Changes to oceans will carry some of the most durable consequences of climate change, lasting hundreds if not thousands of years. Ocean acidity is rising, caused by an increase in carbonic acid following ocean absorption of roughly a quarter of all human-caused carbon emissions. Water temperatures, too, are rising, driving a process of ocean deoxygenation that is harmful to marine species.
And the essential cycling of nutrients supported by circulating upper and lower ocean waters will also be reduced as increasing variations in ocean temperature create rigidly distinct layers. These damaging changes “will continue to increase in the 21st century, at rates dependent on future emissions,” predicts the IPCC.
Such ocean impacts are tightly linked with simultaneous changes in the cryosphere, the “portion of the Earth where water is seasonally or continuously frozen as snow or ice.” Rising temperatures will continue melting mountain and polar glaciers for decades or centuries, directly driving sea level rise.
In an interview with The Conversation, AR6 report co-author Robert Kopp said that, “regardless of how quickly nations are able to lower emissions, the world is likely looking at about 15 to 30 centimeters of global average sea level rise through the middle of the century.” The IPCC notes that this rise “will increase the frequency and severity of extreme sea level events at coasts, such as storm surges, wave inundation, and tidal floods,” since “risk can be increased by even small changes in global average sea level.”

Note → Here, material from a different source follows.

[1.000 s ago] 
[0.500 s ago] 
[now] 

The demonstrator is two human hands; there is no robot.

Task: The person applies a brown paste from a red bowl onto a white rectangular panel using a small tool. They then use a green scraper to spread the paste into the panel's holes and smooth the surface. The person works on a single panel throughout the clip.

However, the extent of that sea level rise will depend on the strength of global action to reduce emissions. “The more the world limits its greenhouse gas emissions, the lower the chance of triggering instabilities in the polar ice sheets that are challenging to model but could substantially increase sea level rise,” said Kopp. In a low-emissions scenario, global sea levels will likely rise by 0.28 to 0.55 metres, compared to 0.63 to 1.01 metres with very high emissions.
And, in a point critical to our future great-grandchildren, Kopp explained that any climate action taken (or not taken) now will have an even greater effect in the long-term future. A low-emissions scenario can maintain sea levels at 0.37 to 0.86 metres above present day looking out to 2150, while in a high-emissions scenario with extreme outcomes, the IPCC “could not rule out rapid ice sheet loss leading to sea level rise approaching two metres by the end of this century.”

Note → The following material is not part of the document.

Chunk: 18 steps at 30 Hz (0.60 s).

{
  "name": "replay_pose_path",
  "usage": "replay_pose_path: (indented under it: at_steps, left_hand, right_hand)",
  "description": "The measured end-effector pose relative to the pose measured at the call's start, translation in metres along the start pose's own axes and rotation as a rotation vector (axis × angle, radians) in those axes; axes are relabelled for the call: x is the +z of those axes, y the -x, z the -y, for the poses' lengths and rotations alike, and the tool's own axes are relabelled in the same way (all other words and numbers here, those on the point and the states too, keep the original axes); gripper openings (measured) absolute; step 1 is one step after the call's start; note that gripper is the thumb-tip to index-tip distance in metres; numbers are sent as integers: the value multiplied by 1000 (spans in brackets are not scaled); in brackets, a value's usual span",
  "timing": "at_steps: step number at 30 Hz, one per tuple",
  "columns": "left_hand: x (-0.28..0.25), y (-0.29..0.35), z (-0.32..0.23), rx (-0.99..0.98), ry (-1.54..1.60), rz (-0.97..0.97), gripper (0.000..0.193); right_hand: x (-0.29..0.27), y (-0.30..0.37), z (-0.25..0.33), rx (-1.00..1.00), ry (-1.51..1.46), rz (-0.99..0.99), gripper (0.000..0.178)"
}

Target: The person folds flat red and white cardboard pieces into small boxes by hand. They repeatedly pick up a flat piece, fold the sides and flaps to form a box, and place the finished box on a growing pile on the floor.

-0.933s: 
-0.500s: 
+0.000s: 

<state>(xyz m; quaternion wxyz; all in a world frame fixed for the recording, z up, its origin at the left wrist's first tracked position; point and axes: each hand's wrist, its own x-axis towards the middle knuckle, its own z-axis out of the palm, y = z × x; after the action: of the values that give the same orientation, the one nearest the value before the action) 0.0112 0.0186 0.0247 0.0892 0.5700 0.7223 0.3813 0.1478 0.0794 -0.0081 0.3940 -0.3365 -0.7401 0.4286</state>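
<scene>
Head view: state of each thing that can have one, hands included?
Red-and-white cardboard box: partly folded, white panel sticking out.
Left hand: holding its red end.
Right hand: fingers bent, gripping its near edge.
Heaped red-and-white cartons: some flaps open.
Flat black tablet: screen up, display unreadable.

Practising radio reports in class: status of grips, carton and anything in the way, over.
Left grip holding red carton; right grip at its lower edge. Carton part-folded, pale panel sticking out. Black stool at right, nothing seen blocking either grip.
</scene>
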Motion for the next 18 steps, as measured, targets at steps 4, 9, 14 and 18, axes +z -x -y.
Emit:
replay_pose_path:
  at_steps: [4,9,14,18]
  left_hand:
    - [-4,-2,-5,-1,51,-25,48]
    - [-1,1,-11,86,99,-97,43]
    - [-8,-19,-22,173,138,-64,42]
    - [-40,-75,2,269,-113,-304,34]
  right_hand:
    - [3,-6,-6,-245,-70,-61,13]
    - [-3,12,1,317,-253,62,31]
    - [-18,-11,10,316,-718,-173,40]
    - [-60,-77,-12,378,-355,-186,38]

Warming temperatures are also affecting weather patterns. Marine heat waves have approximately doubled and have increased in intensity since the 1980s, and even in low-emissions scenarios they are projected to become four times more frequent by 2100. That could rise to an eight-fold increase in high-emissions scenarios.

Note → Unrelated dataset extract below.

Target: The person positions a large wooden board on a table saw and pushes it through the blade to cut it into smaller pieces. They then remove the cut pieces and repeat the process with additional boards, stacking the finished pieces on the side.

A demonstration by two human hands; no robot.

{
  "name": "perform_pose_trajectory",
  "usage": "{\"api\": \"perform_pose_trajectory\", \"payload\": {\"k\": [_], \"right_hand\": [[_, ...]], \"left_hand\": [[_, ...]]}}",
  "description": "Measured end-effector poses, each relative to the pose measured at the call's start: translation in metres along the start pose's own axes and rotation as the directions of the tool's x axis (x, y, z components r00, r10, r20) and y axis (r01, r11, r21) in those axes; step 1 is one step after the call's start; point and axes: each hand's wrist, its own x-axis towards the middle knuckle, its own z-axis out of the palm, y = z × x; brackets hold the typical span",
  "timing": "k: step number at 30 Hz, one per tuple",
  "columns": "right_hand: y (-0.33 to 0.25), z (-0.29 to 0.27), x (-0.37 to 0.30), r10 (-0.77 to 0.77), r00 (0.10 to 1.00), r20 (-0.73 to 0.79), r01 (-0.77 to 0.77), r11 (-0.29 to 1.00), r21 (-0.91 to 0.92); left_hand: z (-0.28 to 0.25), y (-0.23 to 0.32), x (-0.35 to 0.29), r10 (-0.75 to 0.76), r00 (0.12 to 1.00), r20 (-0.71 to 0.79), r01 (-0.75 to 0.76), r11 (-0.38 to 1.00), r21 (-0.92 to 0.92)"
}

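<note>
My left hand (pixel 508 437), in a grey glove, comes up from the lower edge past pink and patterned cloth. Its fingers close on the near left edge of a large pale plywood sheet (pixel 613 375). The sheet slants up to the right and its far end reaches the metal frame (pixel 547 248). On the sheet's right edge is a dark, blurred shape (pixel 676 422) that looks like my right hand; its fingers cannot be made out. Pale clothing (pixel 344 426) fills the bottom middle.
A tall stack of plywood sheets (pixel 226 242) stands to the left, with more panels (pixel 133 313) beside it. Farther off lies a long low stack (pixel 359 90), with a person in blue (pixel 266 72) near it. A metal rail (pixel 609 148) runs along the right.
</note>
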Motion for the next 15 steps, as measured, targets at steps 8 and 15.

The IPCC also predicts that global currents driving ocean and weather dynamics—like the Atlantic Meridional Overturning Circulation (AMOC), a critical ocean cycle that includes the Gulf Stream—will weaken over the next century and cause changes in weather patterns. “If such a collapse were to occur, it would very likelycause abrupt shifts in regional weather patterns and water cycle, such as a southward shift in the tropical rain belt, weakening of the African and Asian monsoons and strengthening of Southern Hemisphere monsoons, and drying in Europe,” reports the IPCC.
The predictions are ominous, at best, and the outcomes from changes in oceans and the cryosphere will carry consequences for years to come. However, says Kopp, “while some of the changes will be irreversible for millennia, some can be slowed and others reversed through strong, rapid, and sustained reductions in greenhouse gas emissions.”